Original (Now Obsolete) Text from October 2016 clarifying the two
(I am leaving here for historical purposes and reference only. PLEASE SEE THE UPDATED CRITERIA IN THE LINKS ABOVE TY! JG April 2017)
As I’ve mentioned elsewhere, it is best to see a medical geneticist whenever possible to get diagnosed with any form of Ehlers-Danlos Syndrome so as to rule out any other Heritable Disorders of Connective Tissue (especially Marfans, Sticklers and OI), and also the more rare and dangerous forms of EDS if suspected, especially Vascular.
But the most common type by far, Hypermobile EDS or hEDS (formerly called EDS III as well as HMS, JHS and BJHS elsewhere) has no single tissue marker identified yet (except for the rare autosomal-recessive Tenascin X variant) and still must be diagnosed clinically, that is, through careful informed physical examination and thorough family history (where available) using the Brighton Diagnostic Criteria (spelled with an “r” and not to be confused with the Beighton 9 pt Hypermobility Scale spelled with an “e” which is just one misleading part of it).
The Hypermobility Syndrome Association of the UK still intends the Brighton Criteria only for diagnosing “JHS” or Joint Hypermobility Syndrome.
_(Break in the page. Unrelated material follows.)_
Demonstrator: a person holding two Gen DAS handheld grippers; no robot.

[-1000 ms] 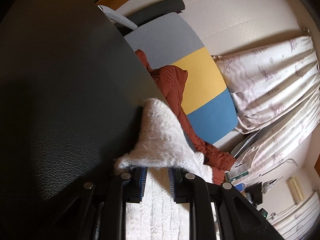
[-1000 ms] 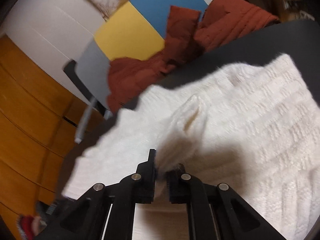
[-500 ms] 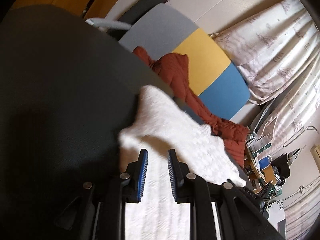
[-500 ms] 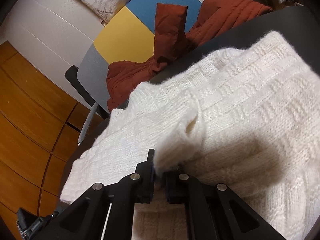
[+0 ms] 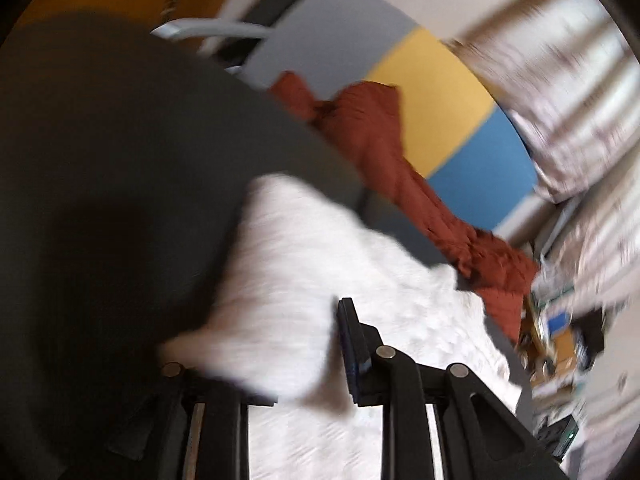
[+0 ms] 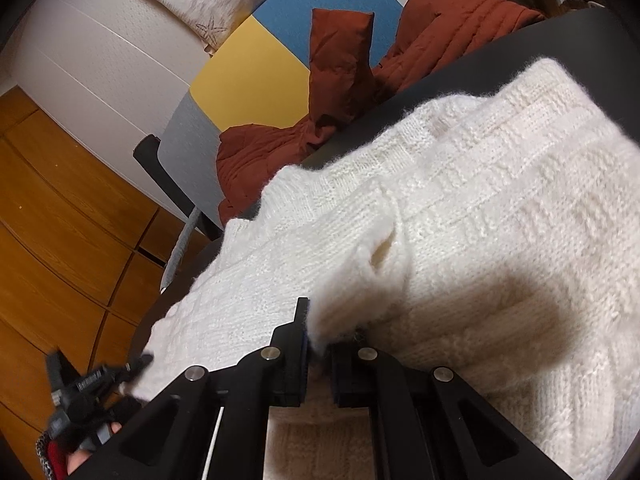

But many leading US doctors, Dr Jaime Bravo in Chile, and leading UK rheumatologist Professor Rodney Grahame believe JHS, BJHS and HMS should all just be called hEDS now. (See “The Lack of Clinical Distinction Between…” by Tinkle, Grahame et al on p. 17 of the Autumn 2010 EDNF Loose Connections). [Edit 2019: this is now obsoleted by these.]
However, I’m posting the Brighton Diagnostic Criteria shown below from the HMSA website as they are presented nicely there to get you acquainted as they are the only generally recognized clinical method available for diagnosing HEDS at this time as far as I know.
I have italicized the seven minor criteria that do not require you to be bendy (flexible) at all (i.e, you can score a zero on the Beighton 9 pt scale even if you are under age 50!), and I’ve bolded the four which have nothing to do with your joints! This latter is why a lot of US rheumatologists and even some geneticists still fail to diagnose us as they keep only looking for grossly bendy patients or stretchy skin which you do NOT have to have! (You can have thin skin that is soft or tears easily instead.)
Further, I’m pleased to see Hamonet at al agree with me on the inefficacy of the Beighton 9pt scale in this paper from 2015 where they state:
“A Beighton score equal to or greater than 4 is suggestive of hypermobility. However this test is often misleading or poorly applied; it considers only a small number of joints [11], it does not take into account pain or muscle contractures, and therefore wrongly rules out a large number of patients. Thus a negative score is not incompatible with a positive diagnosis, especially in adults [7]”
I developed a totally unofficial Reverse BRIGHTON Criteria slide showing them in reverse for this very reason, to help de-emphasize the hypermobility aspect that keeps tripping everyone up (both doctors and patients) that I first shared in this post about not being rare. I like to say “we got Bright in Brighton, England” to keep them straight, smile.
The Original Brighton Diagnostic Criteria (not scale!) (via the HMSA of the UK)
Revised diagnostic criteria for the Joint Hypermobility Syndrome (JHS)
Major Criteria
- A Beighton score of 4/9 or greater (either currently or historically)
- Arthralgia for longer than 3 months in 4 or more joints
Minor Criteria
- A Beighton score of 1, 2 or 3/9 (0, 1, 2 or 3 if aged 50+)
- Arthralgia (> 3 months) in one to three joints or back pain (> 3 months), spondylosis, spondylolysis/spondylolisthesis.
- Dislocation/subluxation in more than one joint, or in one joint on more than one occasion.
- Soft tissue rheumatism. > 3 lesions (e.g. epicondylitis, tenosynovitis, bursitis).
- Marfanoid habitus (tall, slim, span/height ratio >1.03, upper: lower segment ratio less than 0.89, arachnodactyly [positive Steinberg/wrist signs].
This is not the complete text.